To begin his sermon, Hamilton posited that "The gospel of God's grace in Jesus Christ is at the heart of the Reformation." Today, the Evangelical church, if I may summarize his words, finds itself battered. What will keep us on course in our lives and in our churches is to be grounded in these doctrines (i.e. justification, propitiation, reconciliation, and assurance). "We can never hear these too often," he stated emphatically.

Alienation is the separation that keeps God from us.
Renewal is friendship restored; it is the overcoming of enmity.

At the heart of the drama of redemption (the message of the Bible), is a two-fold enmity: 1) Our alienation from God because of our sins, and 2) God's alienation from us because of His holiness. "It is not just that our sins have turned us away from God," Hamilton explained, "but our sins have turned God away from us. This God is against you for who and what you are in your sins."

"What did He do to overcome the alienation?" It is in the death of Jesus Christ that God overcomes this alienation. In this, "God effected a glorious exchange. All that was ours was exchanged for all that was Christ's. And, all that was Christ's was exchanged for all that was ours." At this point Hamilton introduced the illustration of Joseph bringing his two sons, Manasseh and Ephraim, to his aged and sickly father, Israel (Gen. 48). This narrative states that Joseph took his two sons and place Ephraim at Israel's left hand and Manasseh to Israel's right hand. When they were brought near "Israel stretched out his right hand and laid it on the head of Ephraim, who was the younger, and his left hand on the head of Manasseh, crossing his hands (for Manasseh was the firstborn)" (Gen. 48:14 ESV). The great exchange is "God, as it were, with crossed hands. The well-beloved became the cursed one."
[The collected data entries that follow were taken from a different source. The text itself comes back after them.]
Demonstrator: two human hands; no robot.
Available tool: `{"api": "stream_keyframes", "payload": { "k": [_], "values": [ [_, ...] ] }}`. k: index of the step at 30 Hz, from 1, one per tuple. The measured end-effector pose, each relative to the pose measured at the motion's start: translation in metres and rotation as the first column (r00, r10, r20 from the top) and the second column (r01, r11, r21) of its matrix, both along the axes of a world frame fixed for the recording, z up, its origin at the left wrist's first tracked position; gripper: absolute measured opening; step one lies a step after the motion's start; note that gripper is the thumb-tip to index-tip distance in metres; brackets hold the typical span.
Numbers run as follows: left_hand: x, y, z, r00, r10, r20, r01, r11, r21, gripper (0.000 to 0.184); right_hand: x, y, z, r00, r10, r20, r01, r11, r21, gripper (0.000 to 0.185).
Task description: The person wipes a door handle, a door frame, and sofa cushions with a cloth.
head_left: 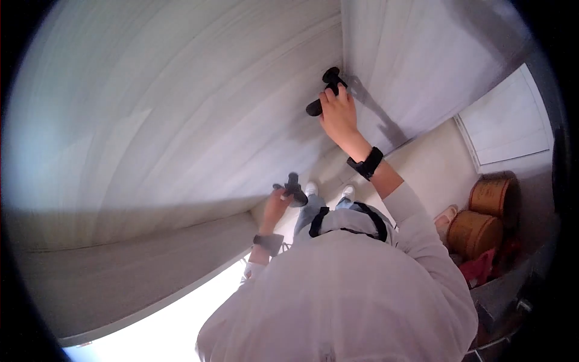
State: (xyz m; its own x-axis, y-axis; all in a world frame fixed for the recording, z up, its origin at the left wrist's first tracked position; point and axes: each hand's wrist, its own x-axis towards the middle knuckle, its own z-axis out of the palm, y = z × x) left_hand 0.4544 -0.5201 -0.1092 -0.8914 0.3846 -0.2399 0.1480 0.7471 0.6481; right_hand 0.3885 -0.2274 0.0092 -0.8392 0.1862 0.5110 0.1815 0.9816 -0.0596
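Near the top centre, my right hand [339, 113] has its fingers wrapped round a black handled object [314, 108]. A round black end of it lies close to the corner where two pale wall surfaces meet. Lower and to the left, my left hand [277, 204] grips a second black handled object [294, 184], close to the large pale panel [181, 133]. Both wrists wear black bands. How the black objects meet the surfaces cannot be made out.
Two round brown containers [474, 234] stand at the right, with a red item [478, 268] below them. A white panel [506, 120] is at the upper right. My feet are on the pale floor [437, 163]. Bright light enters at the lower left.
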Motion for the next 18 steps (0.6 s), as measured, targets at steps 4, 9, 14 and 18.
{"api": "stream_keyframes", "payload": {
  "k": [4,9,14,18],
  "values": [
    [-0.049,0.039,0.07,0.999,-0.052,-0.008,0.05,0.984,-0.17,0.025,0.021,-0.005,0.009,0.991,0.1,-0.091,-0.108,0.99,-0.087,0.045],
    [-0.07,0.074,0.147,0.988,0.002,-0.156,0.019,0.991,0.135,0.021,0.074,-0.037,-0.014,0.933,0.321,0.16,-0.237,0.887,-0.396,0.047],
    [-0.077,0.094,0.178,0.967,-0.036,-0.254,0.108,0.955,0.276,0.019,0.056,-0.055,-0.014,0.913,0.397,0.099,-0.235,0.708,-0.666,0.047],
    [-0.079,0.11,0.203,0.957,0.054,-0.286,0.045,0.943,0.331,0.019,0.03,-0.069,0.007,0.929,0.365,0.069,-0.064,0.34,-0.938,0.039]
  ]
}}
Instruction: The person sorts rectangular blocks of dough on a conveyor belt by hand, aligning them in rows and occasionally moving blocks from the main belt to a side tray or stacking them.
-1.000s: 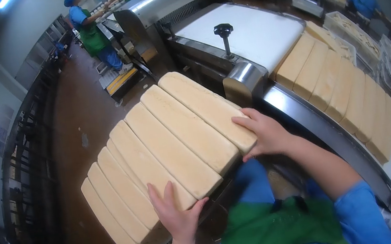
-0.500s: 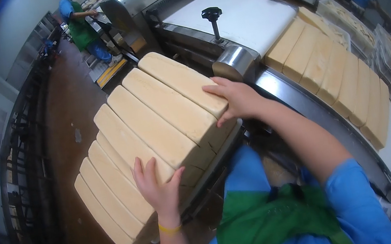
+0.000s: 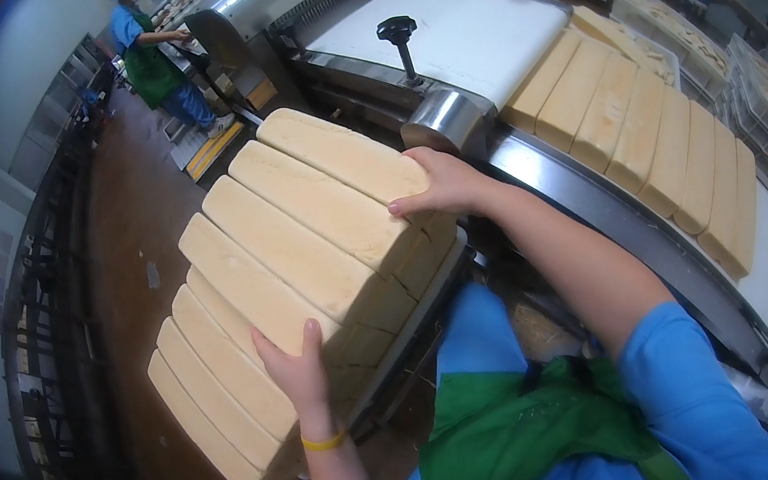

Hamilton offered us seven theses on the doctrine of reconciliation, which are as follows:

  1. It was done for enemies
    • Not one of us had any redeeming feature.
    • The gospel ultimately rests in the inexplicable love of God.
  2. It was effected at the cross by the death of God’s Son
    • This is the centerpiece of the Christian faith.
    • It is hard to fathom the depths of the cry of Jesus upon that cross: “Why have you forsaken me?” Surely the Father’s answer was along the lines of “For enemies, my Son, so that we may be friends.”
  3. Reconciliation was accomplished to make us God’s friends
    • Thomas Goodwin argued that “[God] could have created new friends cheaper” (Thomas Goodwin, The Works of Thomas Goodwin, Volume VI containing “The Work of the Holy Ghost in Our Salvation,” Edinburgh: J. Nichols, 1863. III: ch. IV, 148. Digitized Sep 24, 2007; Reprinted by Reformation Heritage Books, 2006)
  4. Reconciliation is something we receive
    • Salvation is all of grace, but it is received by faith.
    • When God give grace He gives Himself.
    • Faith receives Christ and all His benefits.
  5. It is God, Himself, who takes the initiative to reconcile us
    • The offended (injured) God who steps forward that we might become His friends.
  6. The blessing of reconciliation
    • The most basic of blessings—access to God.
  7. The goal of reconciliation
    • We tend to hyper-individualize the gospel.
    • God’s ultimate purpose in the gospel is the glory of the Son.
    • The ultimate goal of reconciliation is a reconciled God in the midst of a reconciled community (ultimately in the New Heaven and the New Earth). This is not just Eden restored, but Eden plus Christ.
    • To reconcile us to Himself. To reconcile us to one another.

Conclusion: “The gospel makes enemies into friends.”